DATA PROVIDED —
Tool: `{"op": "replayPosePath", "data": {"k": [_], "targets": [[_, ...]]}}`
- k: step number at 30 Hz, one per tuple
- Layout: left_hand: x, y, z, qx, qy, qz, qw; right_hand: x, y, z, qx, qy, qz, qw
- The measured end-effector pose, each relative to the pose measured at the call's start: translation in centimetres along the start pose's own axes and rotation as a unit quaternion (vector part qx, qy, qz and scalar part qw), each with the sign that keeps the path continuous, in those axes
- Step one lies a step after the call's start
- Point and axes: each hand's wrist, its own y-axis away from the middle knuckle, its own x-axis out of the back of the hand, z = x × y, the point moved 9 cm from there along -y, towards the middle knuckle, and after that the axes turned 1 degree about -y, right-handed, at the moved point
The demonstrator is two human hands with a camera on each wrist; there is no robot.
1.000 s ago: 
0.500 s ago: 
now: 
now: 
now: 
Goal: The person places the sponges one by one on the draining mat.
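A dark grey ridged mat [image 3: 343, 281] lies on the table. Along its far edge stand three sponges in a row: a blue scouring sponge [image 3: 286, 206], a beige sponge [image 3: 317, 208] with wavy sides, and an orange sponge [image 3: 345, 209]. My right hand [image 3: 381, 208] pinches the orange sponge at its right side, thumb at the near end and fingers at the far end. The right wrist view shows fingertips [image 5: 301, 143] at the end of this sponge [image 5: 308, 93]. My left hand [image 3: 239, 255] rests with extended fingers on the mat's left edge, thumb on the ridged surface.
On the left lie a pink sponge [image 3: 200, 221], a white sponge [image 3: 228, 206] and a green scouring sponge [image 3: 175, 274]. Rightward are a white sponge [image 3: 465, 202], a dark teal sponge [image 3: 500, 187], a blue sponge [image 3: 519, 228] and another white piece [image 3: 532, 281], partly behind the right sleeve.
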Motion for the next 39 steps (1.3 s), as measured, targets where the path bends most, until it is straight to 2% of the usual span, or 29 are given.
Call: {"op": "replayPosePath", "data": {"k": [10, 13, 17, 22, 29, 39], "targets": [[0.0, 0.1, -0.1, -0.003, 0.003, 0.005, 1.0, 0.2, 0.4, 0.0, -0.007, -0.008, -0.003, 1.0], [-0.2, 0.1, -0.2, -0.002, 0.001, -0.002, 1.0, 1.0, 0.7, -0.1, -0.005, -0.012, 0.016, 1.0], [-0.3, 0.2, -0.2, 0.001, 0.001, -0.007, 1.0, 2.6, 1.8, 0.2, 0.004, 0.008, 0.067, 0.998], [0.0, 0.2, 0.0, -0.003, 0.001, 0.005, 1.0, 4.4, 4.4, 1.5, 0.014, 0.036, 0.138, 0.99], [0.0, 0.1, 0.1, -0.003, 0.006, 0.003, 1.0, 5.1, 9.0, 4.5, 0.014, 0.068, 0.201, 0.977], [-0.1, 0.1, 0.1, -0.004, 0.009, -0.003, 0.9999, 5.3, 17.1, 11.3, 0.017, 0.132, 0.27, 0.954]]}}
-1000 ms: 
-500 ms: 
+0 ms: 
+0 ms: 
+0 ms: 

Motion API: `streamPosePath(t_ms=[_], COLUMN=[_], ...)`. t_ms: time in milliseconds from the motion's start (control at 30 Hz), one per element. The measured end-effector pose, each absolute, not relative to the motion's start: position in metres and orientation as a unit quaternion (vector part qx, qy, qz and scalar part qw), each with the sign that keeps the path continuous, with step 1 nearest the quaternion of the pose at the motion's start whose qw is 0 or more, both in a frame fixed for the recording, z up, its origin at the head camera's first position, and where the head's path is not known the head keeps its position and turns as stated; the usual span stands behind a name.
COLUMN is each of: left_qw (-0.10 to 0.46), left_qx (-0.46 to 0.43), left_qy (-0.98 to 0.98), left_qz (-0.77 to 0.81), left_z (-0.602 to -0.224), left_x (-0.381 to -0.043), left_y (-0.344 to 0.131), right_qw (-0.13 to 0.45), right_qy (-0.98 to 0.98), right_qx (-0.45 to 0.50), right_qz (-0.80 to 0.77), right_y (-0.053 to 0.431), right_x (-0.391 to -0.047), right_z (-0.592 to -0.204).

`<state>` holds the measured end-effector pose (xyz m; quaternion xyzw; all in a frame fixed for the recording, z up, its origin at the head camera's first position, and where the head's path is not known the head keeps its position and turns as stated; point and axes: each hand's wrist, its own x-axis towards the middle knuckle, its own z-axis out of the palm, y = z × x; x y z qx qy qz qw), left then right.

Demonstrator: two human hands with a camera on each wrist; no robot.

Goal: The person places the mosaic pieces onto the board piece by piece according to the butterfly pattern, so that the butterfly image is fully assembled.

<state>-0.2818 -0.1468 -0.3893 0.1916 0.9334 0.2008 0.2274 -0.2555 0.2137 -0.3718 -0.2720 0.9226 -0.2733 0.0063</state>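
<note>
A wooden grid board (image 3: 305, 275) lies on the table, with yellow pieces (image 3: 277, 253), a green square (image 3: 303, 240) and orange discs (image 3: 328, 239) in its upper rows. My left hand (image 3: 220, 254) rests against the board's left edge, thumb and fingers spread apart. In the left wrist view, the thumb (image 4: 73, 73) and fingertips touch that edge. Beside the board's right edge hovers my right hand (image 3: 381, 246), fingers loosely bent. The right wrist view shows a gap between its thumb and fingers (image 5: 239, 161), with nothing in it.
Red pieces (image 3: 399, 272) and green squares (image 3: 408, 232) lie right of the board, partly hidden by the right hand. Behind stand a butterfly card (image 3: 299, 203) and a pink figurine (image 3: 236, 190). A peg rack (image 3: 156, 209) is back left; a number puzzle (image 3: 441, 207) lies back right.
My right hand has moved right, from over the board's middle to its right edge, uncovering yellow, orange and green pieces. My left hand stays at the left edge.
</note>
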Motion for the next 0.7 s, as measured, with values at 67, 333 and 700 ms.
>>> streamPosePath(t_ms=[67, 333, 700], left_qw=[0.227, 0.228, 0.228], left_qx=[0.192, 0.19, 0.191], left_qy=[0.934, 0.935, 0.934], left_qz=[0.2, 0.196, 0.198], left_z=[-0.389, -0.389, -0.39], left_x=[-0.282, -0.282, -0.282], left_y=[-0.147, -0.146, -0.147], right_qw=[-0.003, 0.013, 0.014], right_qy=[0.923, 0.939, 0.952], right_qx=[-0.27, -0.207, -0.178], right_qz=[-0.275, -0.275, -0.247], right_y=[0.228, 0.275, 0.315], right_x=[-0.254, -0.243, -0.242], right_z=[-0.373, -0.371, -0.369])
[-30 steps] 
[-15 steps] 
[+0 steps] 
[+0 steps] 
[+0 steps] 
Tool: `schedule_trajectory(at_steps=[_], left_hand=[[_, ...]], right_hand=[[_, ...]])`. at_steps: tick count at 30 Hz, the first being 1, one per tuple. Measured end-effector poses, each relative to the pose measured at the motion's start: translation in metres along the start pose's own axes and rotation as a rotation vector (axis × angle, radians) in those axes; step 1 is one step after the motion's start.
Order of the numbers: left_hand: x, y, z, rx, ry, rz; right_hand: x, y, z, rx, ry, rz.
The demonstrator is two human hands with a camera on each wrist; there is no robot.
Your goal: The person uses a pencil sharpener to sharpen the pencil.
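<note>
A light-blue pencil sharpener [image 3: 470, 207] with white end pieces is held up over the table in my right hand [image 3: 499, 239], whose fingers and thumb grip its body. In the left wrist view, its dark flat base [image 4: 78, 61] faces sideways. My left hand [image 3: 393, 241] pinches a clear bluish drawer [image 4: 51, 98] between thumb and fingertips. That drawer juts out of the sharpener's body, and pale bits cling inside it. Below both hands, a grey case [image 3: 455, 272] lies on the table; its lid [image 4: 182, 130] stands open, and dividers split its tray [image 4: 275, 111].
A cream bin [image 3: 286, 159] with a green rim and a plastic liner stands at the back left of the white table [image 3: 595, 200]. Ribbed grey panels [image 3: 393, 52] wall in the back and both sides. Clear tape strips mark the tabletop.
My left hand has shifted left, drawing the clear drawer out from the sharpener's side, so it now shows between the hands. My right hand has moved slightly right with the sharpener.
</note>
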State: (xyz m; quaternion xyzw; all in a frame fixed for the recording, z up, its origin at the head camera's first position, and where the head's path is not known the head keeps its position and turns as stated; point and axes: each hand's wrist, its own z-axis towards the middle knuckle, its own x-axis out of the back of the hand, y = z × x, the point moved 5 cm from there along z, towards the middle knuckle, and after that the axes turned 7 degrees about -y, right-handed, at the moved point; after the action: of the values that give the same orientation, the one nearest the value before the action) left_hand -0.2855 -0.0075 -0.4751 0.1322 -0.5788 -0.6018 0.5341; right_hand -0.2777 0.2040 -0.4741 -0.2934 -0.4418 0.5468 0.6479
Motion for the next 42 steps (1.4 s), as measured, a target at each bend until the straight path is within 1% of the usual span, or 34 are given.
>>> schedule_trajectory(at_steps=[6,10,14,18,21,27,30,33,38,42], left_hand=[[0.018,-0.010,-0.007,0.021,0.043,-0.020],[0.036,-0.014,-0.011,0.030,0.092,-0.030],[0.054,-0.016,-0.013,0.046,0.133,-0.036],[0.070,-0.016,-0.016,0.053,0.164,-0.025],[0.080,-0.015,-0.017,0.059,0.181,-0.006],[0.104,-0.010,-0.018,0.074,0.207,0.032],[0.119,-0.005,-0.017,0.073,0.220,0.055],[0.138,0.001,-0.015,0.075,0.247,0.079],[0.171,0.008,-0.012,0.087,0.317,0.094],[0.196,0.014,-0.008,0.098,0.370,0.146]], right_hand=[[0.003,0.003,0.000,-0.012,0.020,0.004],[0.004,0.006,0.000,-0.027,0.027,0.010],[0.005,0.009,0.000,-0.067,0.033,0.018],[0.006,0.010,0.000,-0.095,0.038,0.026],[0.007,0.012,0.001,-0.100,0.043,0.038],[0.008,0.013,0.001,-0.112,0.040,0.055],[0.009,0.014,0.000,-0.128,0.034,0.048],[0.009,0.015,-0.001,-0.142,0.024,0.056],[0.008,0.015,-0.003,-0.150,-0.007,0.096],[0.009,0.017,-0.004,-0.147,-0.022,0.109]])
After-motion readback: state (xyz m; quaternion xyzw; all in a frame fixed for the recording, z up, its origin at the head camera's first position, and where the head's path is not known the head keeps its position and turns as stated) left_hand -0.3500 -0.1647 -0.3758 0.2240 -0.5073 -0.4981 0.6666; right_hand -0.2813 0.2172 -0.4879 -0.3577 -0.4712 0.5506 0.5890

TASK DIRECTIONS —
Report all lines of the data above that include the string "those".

SOLUTION TO THIS EXERCISE —
- The measured end-effector pose, each relative to the pose measured at the call's start: translation in centimetres along the start pose's own axes and rotation as a unit quaternion (vector part qx, qy, qz and scalar part qw), each with the sign that keeps the path continuous, in those axes
Tool: `schedule_trajectory(at_steps=[_], left_hand=[[_, ...]], right_hand=[[_, ...]])`. at_steps: tick count at 30 Hz, the first being 1, one per tuple. Measured end-effector poses, each relative to the pose measured at the motion's start: translation in metres along the start pose's own axes and rotation as a rotation vector (axis × angle, radians) in those axes; step 1 is one step after the motion's start.

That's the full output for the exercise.